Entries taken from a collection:

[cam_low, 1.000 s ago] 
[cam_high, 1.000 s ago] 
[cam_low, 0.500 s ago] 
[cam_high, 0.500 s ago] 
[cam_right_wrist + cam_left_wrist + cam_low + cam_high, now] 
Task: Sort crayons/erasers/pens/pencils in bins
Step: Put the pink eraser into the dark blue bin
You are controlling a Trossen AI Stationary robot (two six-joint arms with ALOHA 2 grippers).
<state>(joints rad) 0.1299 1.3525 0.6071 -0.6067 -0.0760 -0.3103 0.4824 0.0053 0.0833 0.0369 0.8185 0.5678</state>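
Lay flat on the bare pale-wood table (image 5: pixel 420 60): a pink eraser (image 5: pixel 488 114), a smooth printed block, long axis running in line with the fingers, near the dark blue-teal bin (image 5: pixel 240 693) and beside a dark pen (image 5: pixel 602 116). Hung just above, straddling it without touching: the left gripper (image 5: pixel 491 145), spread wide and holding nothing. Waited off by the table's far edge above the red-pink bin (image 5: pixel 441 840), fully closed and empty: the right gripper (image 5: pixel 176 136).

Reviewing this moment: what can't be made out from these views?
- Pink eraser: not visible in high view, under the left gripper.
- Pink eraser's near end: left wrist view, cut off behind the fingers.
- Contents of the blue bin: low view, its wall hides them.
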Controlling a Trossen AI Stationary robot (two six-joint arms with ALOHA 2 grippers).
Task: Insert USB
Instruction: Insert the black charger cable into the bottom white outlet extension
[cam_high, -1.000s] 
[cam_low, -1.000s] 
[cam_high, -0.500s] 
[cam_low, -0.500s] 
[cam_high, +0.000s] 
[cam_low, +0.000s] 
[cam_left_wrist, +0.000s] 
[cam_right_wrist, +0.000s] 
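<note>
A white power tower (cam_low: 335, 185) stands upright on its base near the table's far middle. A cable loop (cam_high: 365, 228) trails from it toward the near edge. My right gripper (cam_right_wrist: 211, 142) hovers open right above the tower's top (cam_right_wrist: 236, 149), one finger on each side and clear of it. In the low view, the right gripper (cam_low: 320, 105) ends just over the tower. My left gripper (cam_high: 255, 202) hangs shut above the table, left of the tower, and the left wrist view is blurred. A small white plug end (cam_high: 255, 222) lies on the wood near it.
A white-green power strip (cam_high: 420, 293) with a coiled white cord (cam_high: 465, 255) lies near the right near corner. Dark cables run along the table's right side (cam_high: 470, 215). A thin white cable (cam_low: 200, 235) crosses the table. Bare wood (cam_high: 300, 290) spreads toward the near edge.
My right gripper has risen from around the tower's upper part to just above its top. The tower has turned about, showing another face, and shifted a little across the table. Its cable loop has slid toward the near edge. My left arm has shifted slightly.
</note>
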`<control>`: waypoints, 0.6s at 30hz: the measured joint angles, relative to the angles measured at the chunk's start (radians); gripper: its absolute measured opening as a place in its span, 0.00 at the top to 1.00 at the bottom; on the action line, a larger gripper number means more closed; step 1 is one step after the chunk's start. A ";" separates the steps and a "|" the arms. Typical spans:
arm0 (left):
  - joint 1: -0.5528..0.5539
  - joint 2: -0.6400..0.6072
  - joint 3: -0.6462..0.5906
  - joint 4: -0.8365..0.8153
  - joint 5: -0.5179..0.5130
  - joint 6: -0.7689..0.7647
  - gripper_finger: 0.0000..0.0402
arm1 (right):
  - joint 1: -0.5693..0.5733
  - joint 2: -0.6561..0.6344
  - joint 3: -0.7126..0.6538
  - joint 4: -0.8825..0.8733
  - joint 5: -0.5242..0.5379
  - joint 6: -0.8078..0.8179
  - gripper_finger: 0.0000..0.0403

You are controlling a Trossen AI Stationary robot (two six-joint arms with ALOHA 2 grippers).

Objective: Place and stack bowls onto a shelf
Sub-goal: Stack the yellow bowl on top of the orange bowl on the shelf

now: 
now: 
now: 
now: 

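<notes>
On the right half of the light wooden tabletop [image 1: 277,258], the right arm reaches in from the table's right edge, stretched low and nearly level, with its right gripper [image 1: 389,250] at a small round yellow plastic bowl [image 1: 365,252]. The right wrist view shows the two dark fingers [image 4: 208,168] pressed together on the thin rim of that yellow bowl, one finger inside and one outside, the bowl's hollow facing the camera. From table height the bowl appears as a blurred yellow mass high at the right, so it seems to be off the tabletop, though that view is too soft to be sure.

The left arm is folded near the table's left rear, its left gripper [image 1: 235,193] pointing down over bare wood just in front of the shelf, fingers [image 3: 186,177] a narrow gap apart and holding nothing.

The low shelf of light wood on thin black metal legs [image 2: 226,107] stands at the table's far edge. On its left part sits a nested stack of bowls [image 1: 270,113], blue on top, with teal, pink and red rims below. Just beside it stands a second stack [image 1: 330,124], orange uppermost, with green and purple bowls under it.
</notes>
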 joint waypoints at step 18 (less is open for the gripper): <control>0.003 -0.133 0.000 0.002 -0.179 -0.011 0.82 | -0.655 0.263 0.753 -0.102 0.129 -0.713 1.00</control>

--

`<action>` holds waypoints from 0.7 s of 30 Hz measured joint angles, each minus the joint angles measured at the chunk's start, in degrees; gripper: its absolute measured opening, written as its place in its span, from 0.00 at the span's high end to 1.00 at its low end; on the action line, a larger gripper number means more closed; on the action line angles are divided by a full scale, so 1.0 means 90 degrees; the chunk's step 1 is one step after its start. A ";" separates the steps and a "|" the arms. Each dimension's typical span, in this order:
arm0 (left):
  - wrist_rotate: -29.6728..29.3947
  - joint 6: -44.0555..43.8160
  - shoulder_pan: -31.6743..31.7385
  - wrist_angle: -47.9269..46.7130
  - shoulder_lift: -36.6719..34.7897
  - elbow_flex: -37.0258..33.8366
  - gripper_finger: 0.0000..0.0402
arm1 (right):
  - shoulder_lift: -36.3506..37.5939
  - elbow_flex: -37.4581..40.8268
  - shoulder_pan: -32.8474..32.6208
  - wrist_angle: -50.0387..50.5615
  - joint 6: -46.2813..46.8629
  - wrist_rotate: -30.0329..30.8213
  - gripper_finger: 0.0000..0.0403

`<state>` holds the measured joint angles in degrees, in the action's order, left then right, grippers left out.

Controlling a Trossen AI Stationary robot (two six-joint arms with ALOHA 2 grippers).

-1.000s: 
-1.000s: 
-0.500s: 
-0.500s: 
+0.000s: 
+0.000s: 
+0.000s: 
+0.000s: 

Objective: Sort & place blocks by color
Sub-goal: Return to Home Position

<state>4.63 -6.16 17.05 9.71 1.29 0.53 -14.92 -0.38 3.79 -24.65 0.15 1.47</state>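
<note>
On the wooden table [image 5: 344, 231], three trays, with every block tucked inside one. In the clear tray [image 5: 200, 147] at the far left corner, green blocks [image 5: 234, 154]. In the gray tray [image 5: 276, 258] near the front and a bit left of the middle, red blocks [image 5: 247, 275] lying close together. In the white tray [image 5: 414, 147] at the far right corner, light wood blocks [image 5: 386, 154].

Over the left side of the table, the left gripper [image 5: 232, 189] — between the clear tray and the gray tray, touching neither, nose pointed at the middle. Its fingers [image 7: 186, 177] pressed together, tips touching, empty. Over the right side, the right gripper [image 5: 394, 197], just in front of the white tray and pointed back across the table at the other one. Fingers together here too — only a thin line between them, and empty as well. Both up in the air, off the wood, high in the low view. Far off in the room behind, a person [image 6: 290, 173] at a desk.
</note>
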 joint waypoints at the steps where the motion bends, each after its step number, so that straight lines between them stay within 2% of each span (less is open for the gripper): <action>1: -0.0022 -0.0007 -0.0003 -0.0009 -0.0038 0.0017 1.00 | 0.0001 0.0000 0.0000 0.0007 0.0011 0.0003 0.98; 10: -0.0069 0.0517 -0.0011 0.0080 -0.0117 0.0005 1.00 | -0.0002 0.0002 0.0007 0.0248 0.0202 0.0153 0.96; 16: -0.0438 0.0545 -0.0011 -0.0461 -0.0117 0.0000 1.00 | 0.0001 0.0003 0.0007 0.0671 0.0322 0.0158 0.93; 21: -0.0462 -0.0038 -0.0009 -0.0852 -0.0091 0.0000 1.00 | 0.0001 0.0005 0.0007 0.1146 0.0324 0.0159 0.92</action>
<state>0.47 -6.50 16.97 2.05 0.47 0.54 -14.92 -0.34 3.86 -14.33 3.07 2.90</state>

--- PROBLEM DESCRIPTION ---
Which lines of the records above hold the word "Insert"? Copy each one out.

--- SOLUTION ---
Task: Insert USB
Instruction: Insert the black charger cable into the bottom white outlet extension

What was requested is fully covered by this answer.